**Exercise details**
Everything from the line holding "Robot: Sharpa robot" through the last line below is needed; please reproduce those lines exactly, adding nothing.
══════════
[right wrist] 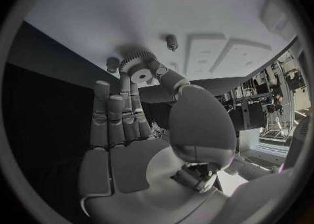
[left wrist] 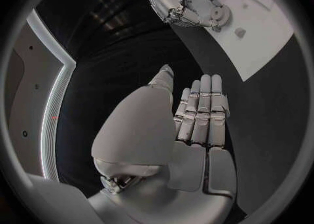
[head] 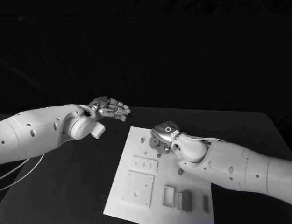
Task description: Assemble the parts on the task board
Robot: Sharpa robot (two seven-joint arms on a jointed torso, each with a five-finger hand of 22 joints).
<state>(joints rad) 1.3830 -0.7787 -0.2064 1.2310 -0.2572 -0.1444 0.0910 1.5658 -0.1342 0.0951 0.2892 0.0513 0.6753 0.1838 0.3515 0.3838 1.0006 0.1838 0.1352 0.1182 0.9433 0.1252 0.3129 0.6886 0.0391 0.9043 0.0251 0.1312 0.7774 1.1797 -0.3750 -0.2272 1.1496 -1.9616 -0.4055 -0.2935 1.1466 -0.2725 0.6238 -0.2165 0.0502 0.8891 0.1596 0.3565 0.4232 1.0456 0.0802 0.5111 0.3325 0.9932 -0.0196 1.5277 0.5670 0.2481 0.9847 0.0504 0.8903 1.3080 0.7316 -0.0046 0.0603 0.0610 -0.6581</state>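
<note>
- I see the flat white rectangular task board lying in the middle of the black worktop, its long side running away from the robot at a slight slant.
- My right silver hand is over the far end of the board. In the right wrist view its thumb and a finger pinch a small grey toothed gear wheel, so that hand is grasping the gear.
- That gear sits low over the board's far end, just beside a short round peg and near a second small peg. I cannot tell whether the gear touches the board or is seated on anything.
- The other fingers of the right hand lie straight and close together, away from the gear.
- My left silver hand hovers off the board's far left corner, above the bare worktop. Its fingers are stretched out flat side by side and it holds nothing; released.
- From the left wrist view I can see the right hand bent over the board's edge.
- Nearer the robot, the board carries a raised square plate, a smaller plate with slots and a row of upright rectangular blocks near the close edge.
</note>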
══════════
**Response below**
Robot: Sharpa robot (two seven-joint arms on a jointed torso, each with a five-finger hand of 22 joints).
<state>(joints rad) 1.3830 -0.7787 -0.2064 1.2310 -0.2572 -0.1444 0.0910 1.5658 -0.1342 0.0951 0.2892 0.0513 0.6753 0.1838 0.3515 0.3838 1.0006 0.1838 0.1352 0.1182 0.9433 0.1252 0.3129 0.6886 0.0391 0.9043 0.0251 0.1312 0.7774 1.1797 -0.3750 -0.2272 1.1496 -1.9616 -0.4055 -0.2935 1.1466 -0.2725 0.6238 -0.2165 0.0502 0.8891 0.1596 0.3565 0.4232 1.0456 0.0802 0.5111 0.3325 0.9932 -0.0196 1.5277 0.5670 0.2481 0.9847 0.0504 0.8903 1.3080 0.7316 -0.0046 0.0603 0.0610 -0.6581</state>
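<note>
- I see the flat white rectangular task board lying in the middle of the black worktop, its long side running away from the robot at a slight slant.
- My right silver hand is over the far end of the board. In the right wrist view its thumb and a finger pinch a small grey toothed gear wheel, so that hand is grasping the gear.
- That gear sits low over the board's far end, just beside a short round peg and near a second small peg. I cannot tell whether the gear touches the board or is seated on anything.
- The other fingers of the right hand lie straight and close together, away from the gear.
- My left silver hand hovers off the board's far left corner, above the bare worktop. Its fingers are stretched out flat side by side and it holds nothing; released.
- From the left wrist view I can see the right hand bent over the board's edge.
- Nearer the robot, the board carries a raised square plate, a smaller plate with slots and a row of upright rectangular blocks near the close edge.
</note>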

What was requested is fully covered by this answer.